Wednesday, January 18, 2012

Cape Books: Thoughts on the Nature of Genre

I read a lot of comic books. With some exceptions (Hellboy, Northlanders), most are superhero titles from the two major comics companies: Marvel and DC.

The superhero mold was stamped in 1938, with the first appearance of Superman. There have been highs and lows in popularity, but superheroes have largely dominated comics ever since. (As well as American culture in general. Superman alone has been featured in almost every medium popular in the last 75 years, from serial radio to over a dozen video games.) Despite this, or more likely because of it, people sometimes dismiss superhero titles as "cape books," or more commonly, "another f*cking cape book."

As comics struggle to find their footing in the new millennium, a lot of the blame for shrinking sales falls on the superhero books. Detractors see all superhero books as the same, churned out for fanboys already invested in the characters. The thinking goes that industry will never find new readers unless it expands into new genres. I'm all for trying new things, and again, I do read non-superhero comics (American Vampire, the recently completed Samurai's Blood), but I also believe that the reason the superhero genre has thrived for so long is because it's an incredibly flexible genre, able to be bent and stretched to suit almost any taste.

Not all genres are created the same. Some, like horror, focus on a single emotion. Others, like romance or mysteries, are hemmed in by conventions and audience expectations. But the superhero genre seems to contains an ever-expanding number of sub-genres. Just looking at stuff coming out currently, there's high adventure (Superman, The Amazing Spider-Man) and gritty crime stories (The Dark Knight, Punisher.) You've also got interpersonal drama (Fantastic Four, Birds of Prey) and epic story-telling (nearly every X-Man storyline since Days of Future Past). Then there's space opera (Green Lantern), teen angst (Ultimate Spiderman, Blue Beetle), comedy (Deadpool), and detective stories (Detective Comics, anything Ed Brubaker is writing). And around the edges, the superhero genre starts to crinkle up and examine its own assumptions (The Boys, Kick Ass 2, anything Warren Ellis is writing.)

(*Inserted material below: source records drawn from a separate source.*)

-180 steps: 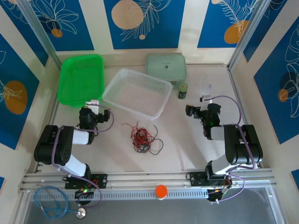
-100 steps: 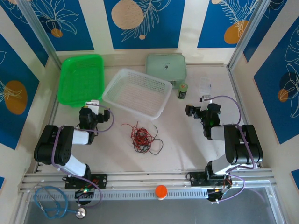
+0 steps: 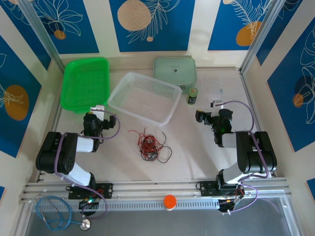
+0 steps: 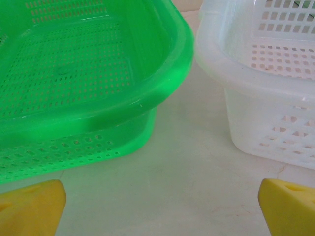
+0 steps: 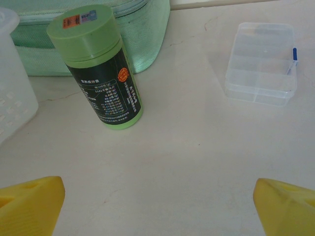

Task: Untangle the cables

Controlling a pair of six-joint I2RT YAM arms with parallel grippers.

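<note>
Nothing stirs since the earlier frame — I hold left gripper [image 3: 100, 109] and right gripper [image 3: 202, 116] fully spread, empty, flanking the cables [image 3: 149, 143], seemingly poised so either can reach the tangle.

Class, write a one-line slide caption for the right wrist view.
Open right gripper faces a green-lidded canister and clear plastic box.

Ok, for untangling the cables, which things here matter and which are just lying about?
For the job: red cable, black cable, tangled together mid-table.
Lying about: green basket, white basket, green bottle, mint case, clear box, stethoscope.
</note>
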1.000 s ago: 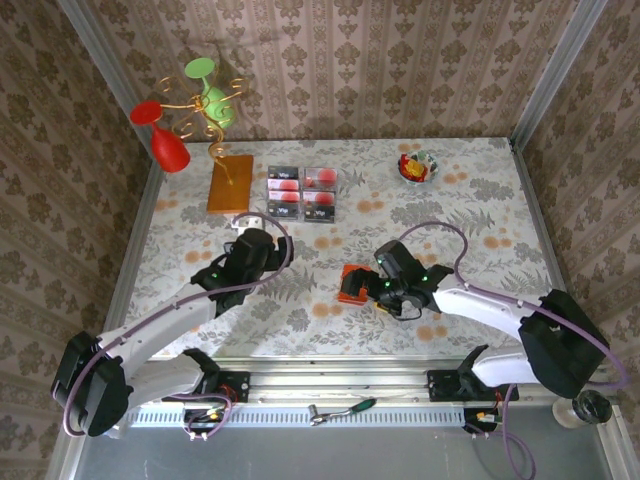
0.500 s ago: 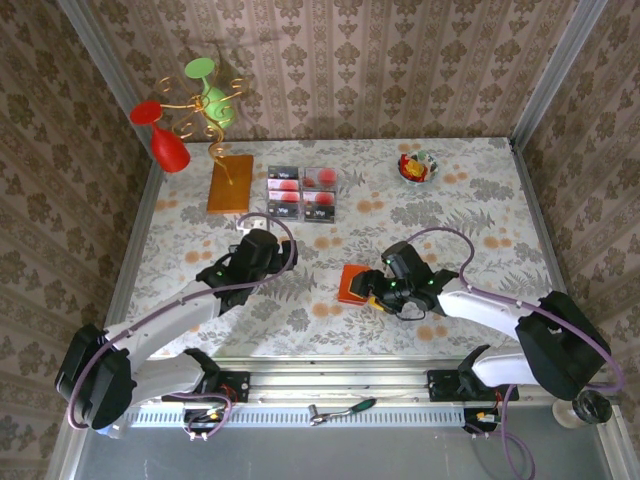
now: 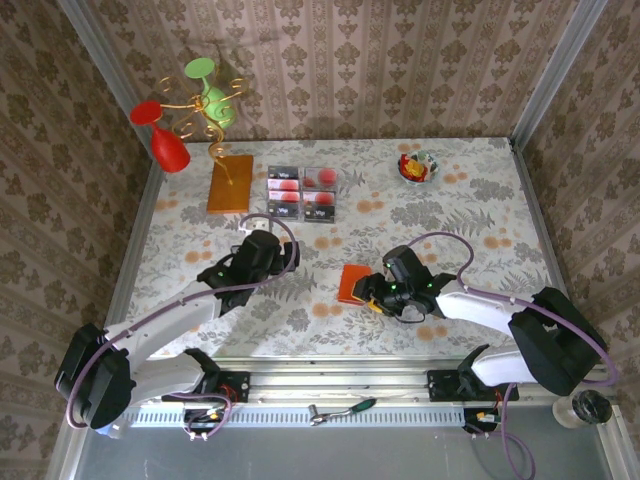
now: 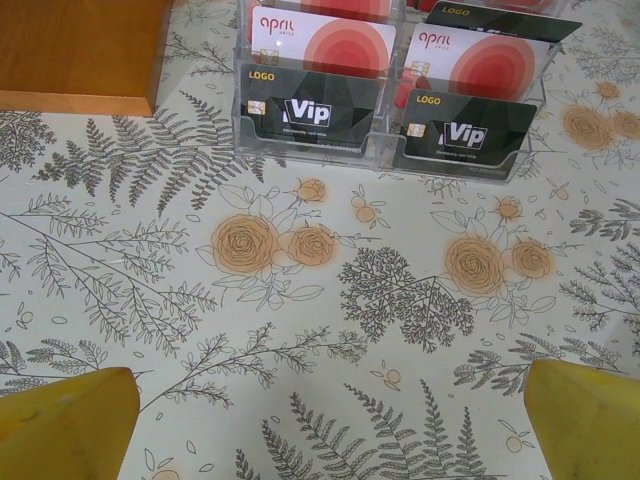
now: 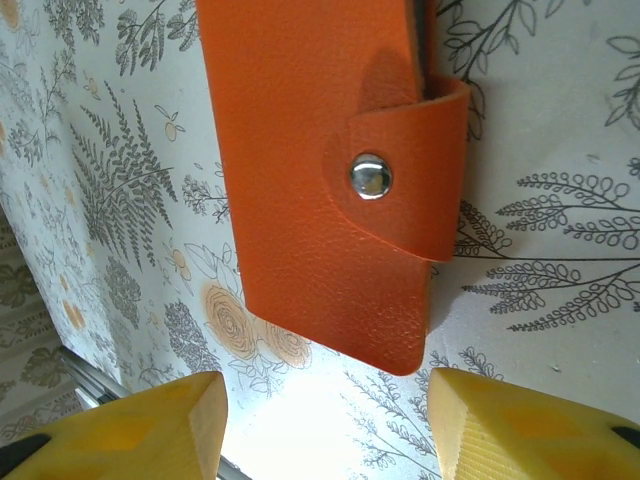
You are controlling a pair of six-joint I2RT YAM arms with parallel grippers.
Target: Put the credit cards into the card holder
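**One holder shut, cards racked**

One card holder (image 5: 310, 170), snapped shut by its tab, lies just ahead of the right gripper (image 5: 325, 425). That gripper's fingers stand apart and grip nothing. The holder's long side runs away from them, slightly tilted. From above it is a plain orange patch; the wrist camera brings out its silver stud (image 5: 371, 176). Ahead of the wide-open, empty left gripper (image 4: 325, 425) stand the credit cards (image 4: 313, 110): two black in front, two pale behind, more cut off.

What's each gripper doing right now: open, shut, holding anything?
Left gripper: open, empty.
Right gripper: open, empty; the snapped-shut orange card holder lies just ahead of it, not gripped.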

This doesn't mean I love all "cape books" or agree with every decision the two major publishers have made in the past. I've written before about my disappointment in some of DC's most recent titles.* but I don't think the problem is that all superhero books are the same. Rather, I'm continuously amazed at how the superhero genre's ability to continuously evolve and reinvent itself over the past 75 years. And I think it will continue to grow--in one form or another--simply because it will never run out of stories worth telling.

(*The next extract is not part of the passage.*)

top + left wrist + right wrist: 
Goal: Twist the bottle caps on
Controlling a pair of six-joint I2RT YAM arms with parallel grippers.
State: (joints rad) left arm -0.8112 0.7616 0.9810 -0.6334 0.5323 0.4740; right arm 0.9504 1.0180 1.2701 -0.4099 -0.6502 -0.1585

*I still maintain that, if comics are going to survive, they've got to make a sustained effort to bring female readers back into the fold. However, my anger has subsided some since I wrote those two posts, mainly because DC is putting out some fantastic titles featuring women (Wonder Woman, Batwoman, and hopefully the upcoming World's Finest.)

1 comment :

The Pen and Ink Blogspot said...

I have read comic books since the early 1950's. My oldest son still loves them. He is 32 and contributes to the blue tights network as JimJimBinks. He told me that the DC line plans to restart with the Superman Origin. I think this is an excellent idea. I too have heard that the mean age comic book reader is in his/her 30's and thats just wrong. But to encourage the younger generation, the hereos do need to be taken back to the beginning so the heroes can grow with the readers. I don't think kids are interested in reading about a Superman who is already married to Lois Lane.